**Work instructions**
Return only that part of the material below which starts with the line containing "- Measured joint" and goes on through the line containing "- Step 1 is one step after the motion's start", restated exactly.

**Provided material**
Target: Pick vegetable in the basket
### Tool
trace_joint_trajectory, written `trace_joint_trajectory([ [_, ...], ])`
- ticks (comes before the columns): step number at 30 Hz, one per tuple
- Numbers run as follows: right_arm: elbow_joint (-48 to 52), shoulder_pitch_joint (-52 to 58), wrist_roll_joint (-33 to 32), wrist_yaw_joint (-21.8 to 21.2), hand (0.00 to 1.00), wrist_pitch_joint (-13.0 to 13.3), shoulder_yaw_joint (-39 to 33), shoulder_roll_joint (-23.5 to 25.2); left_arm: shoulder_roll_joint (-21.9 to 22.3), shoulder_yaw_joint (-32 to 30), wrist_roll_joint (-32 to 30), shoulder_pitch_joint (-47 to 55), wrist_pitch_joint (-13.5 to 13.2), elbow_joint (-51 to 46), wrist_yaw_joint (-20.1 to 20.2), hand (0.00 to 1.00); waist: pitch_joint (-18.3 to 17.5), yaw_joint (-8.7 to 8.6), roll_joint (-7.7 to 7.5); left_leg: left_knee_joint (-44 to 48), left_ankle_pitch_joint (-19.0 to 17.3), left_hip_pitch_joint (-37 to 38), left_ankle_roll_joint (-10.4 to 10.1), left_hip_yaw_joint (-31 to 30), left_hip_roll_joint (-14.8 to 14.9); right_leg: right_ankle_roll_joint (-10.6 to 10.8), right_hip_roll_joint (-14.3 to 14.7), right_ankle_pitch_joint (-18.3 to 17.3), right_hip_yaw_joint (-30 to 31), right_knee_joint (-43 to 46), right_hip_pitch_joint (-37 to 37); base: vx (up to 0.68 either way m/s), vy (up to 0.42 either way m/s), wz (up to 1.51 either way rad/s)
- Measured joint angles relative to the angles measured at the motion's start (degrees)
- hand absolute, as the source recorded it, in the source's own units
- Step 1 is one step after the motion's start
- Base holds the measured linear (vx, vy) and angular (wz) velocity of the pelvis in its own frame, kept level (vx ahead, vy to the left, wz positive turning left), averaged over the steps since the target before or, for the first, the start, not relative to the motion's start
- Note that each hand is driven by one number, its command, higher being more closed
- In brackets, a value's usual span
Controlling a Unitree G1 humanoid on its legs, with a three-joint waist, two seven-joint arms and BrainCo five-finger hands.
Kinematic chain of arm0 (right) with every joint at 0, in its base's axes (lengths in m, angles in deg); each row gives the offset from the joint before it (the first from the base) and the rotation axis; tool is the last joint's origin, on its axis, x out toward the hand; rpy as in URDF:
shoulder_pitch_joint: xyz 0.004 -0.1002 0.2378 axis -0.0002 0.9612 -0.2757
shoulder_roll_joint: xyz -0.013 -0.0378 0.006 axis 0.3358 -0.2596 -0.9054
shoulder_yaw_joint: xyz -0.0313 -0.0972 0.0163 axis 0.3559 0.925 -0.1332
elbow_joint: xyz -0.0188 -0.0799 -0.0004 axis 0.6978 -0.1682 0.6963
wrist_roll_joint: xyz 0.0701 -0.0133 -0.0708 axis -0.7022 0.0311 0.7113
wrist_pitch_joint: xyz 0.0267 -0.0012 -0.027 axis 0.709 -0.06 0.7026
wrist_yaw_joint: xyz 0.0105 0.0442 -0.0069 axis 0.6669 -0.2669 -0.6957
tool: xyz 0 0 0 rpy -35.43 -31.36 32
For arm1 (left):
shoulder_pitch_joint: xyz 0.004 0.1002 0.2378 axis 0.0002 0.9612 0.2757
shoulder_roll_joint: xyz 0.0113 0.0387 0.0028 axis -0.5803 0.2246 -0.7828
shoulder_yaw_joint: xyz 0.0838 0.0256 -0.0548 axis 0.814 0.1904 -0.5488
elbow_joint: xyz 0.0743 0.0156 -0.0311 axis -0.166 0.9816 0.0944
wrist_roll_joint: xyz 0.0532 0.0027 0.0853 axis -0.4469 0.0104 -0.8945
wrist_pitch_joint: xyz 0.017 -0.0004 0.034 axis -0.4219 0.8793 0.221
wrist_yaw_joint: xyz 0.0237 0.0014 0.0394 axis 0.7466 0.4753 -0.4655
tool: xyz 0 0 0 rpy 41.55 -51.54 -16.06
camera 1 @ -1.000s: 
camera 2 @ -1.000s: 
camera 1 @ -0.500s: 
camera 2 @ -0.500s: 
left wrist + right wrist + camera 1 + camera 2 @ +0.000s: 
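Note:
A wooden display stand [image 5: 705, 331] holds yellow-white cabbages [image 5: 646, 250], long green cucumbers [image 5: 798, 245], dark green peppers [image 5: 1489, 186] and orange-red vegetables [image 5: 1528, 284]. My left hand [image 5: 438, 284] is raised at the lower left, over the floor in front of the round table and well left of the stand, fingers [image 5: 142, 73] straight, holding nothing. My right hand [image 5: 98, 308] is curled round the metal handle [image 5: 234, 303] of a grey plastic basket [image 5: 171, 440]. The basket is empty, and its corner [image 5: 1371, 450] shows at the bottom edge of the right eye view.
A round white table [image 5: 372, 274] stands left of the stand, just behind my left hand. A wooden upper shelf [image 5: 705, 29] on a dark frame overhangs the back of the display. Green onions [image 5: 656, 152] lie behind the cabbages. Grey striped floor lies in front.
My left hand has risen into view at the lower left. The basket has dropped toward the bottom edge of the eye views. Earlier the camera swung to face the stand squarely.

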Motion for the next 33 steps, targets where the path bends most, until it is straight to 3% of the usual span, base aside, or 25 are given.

**Exercise result**
- Measured joint angles relative to the angles measured at the motion's start (degrees)
- hand absolute, as the source recorded it, in the source's own units
- Step 1 is one step after the motion's start

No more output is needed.